Il reste que ce n'est pas cette année que les contribuables de Trois-Rivières vont faire des ulcères à la réception de leurs comptes de taxes, en janvier. En comptant la taxe d'eau de 6 $ de plus, la seule qui change pour les services, pour une maison d'évaluation moyenne de 178 000 $, il en coûtera 30 $ de plus qu'en 2015. 

Il y avait pourtant des manques à gagner importants comme la pyrrhotite (2,1 millions $), le pacte fiscal (3,8 millions $) ou le schéma de couverture de risques qui coûtera encore 1,3 million $ en 2016. Ces seuls points budgétaires auraient pu représenter une hausse de 4 % puisque chaque point de pourcentage de taxation équivaut à une rentrée d'argent de 1,8 million $. 

Reconnaissons qu'on a travaillé fort à l'hôtel de ville pour limiter la croissance des dépenses. L'affectation des surplus budgétaires à la réduction de la dette à long terme commence à produire de bonnes économies annuelles. La Ville s'était engagée par résolution à consacrer à la dette 25 % des surplus. On a plutôt fait basculer dans la dette à long terme 100 % de ceux-ci.

Depuis 2013, on a ainsi allégé la dette (ou sa croissance) de 34 millions $. Encore en 2016, on y versera 2,7 millions $. Cela se répercute dans le service de la dette, soit le montant de remboursement annuel des emprunts qui représente quand même encore près de 20 % du budget annuel de Trois-Rivières.

On a aussi réalisé en 2015 d'appréciables économies sur les achats de carburant. Mais surtout, on a poursuivi la grande opération de réingénierie qui modifie certaines façons de faire et qui a impliqué jusqu'ici des réductions d'effectifs, en particulier au niveau de l'encadrement. La masse salariale de Trois-Rivières sera moins forte en 2016 qu'en 2015, en dépit des augmentations annuelles ou d'échelles d'environ 3 %. C'est un exploit.

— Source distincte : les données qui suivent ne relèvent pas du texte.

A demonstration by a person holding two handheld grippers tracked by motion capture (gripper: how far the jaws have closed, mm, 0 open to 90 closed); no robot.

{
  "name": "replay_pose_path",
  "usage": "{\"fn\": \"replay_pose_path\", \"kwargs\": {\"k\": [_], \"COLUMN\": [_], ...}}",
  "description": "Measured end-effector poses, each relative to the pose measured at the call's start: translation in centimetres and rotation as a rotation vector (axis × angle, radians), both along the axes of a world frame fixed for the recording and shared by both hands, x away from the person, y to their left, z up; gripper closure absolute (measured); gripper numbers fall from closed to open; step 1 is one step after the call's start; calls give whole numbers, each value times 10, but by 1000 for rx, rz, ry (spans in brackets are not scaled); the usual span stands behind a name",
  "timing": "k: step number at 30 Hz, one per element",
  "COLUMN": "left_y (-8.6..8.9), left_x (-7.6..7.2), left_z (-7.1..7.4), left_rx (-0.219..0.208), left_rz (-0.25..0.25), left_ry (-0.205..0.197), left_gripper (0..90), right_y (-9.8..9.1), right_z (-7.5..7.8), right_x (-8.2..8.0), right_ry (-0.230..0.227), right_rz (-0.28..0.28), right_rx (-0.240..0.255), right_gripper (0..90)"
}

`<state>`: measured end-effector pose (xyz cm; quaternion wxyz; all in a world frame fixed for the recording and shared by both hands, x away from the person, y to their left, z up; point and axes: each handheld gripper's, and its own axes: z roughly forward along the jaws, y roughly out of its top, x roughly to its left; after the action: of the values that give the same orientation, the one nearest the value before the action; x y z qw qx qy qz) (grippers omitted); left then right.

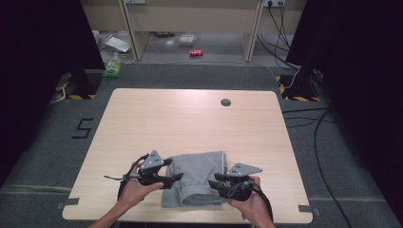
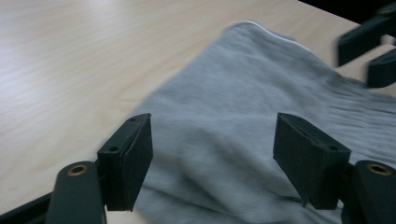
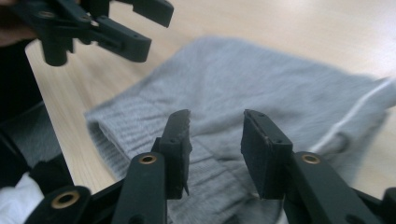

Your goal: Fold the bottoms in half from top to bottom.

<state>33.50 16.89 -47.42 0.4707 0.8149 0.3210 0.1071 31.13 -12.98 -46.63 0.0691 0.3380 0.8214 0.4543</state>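
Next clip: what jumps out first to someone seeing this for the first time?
A folded grey garment lies at the near edge of the pale wooden table, with a thin white stripe along one side. The left gripper and right gripper flank it, both jaws open with nothing pinched. Beyond the table, a red can lies on the floor.

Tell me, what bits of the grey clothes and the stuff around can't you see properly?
- Grey garment, high view: both side edges hidden under the left gripper and right gripper.
- Its near edge, left gripper view: cut off by the bottom edge.
- Floor clutter, high view: too small to name.
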Motion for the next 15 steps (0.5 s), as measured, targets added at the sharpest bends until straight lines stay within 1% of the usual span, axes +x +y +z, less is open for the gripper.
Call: {"fn": "replay_pose_path", "kwargs": {"k": [1, 2, 3, 4, 5, 6, 7, 8, 9, 10, 12, 14, 15], "left_y": [-3, -5, -6, -7, -7, -8, -9, -11, -12, -14, -13, -12, -11], "left_x": [-5, -8, -14, -18, -23, -29, -33, -38, -42, -45, -46, -46, -45], "left_z": [-3, -5, -9, -11, -14, -17, -19, -22, -25, -27, -27, -27, -27], "left_rx": [5, 15, 42, 62, 97, 131, 155, 186, 213, 221, 228, 229, 220], "left_rz": [-14, -28, -48, -51, -59, -81, -95, -105, -115, -116, -111, -112, -110], "left_ry": [10, 18, 26, 18, 3, -6, -10, -18, -35, -50, -56, -48, -41], "left_gripper": [272, 268, 261, 258, 259, 264, 272, 280, 287, 315, 327, 329, 329], "right_y": [2, 3, 4, 3, 3, 2, 2, 2, 2, 3, 5, 7, 8], "right_z": [-3, -7, -8, -11, -13, -15, -18, -21, -24, -26, -26, -27, -26], "right_x": [0, -1, -2, -6, -9, -13, -18, -22, -27, -31, -35, -36, -35], "right_ry": [5, 15, 18, 24, 26, 22, 18, 19, 13, 1, -17, -27, -18], "right_rz": [8, 17, 19, 20, 21, 25, 30, 32, 31, 30, 27, 34, 36], "right_rx": [-11, -33, -44, -63, -78, -101, -122, -134, -145, -150, -171, -191, -190], "right_gripper": [611, 605, 600, 595, 595, 592, 592, 589, 587, 586, 584, 568, 551]}}
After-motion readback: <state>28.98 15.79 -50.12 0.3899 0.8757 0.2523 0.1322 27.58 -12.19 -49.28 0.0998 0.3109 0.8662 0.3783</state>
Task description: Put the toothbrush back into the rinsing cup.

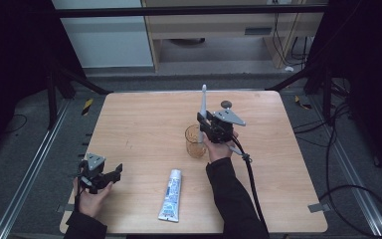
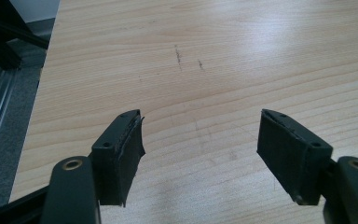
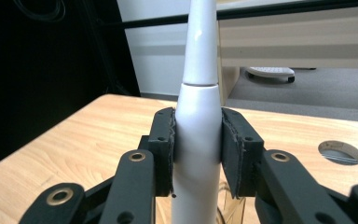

C'est cet ensemble de mesures qui témoigne d'une gestion extrêmement serrée qui ferait de Trois-Rivières «la plus meilleure ville» du Québec, au moins pour la modeste croissance du compte de taxes de ses contribuables en 2016.

On pardonnera au maire Yves Lévesque de n'avoir pu se contenir depuis quelques jours en chuchotant à gauche à droite, même à des journalistes, «sa» bonne nouvelle budgétaire, incapable de patienter jusqu'au dépôt officiel du budget.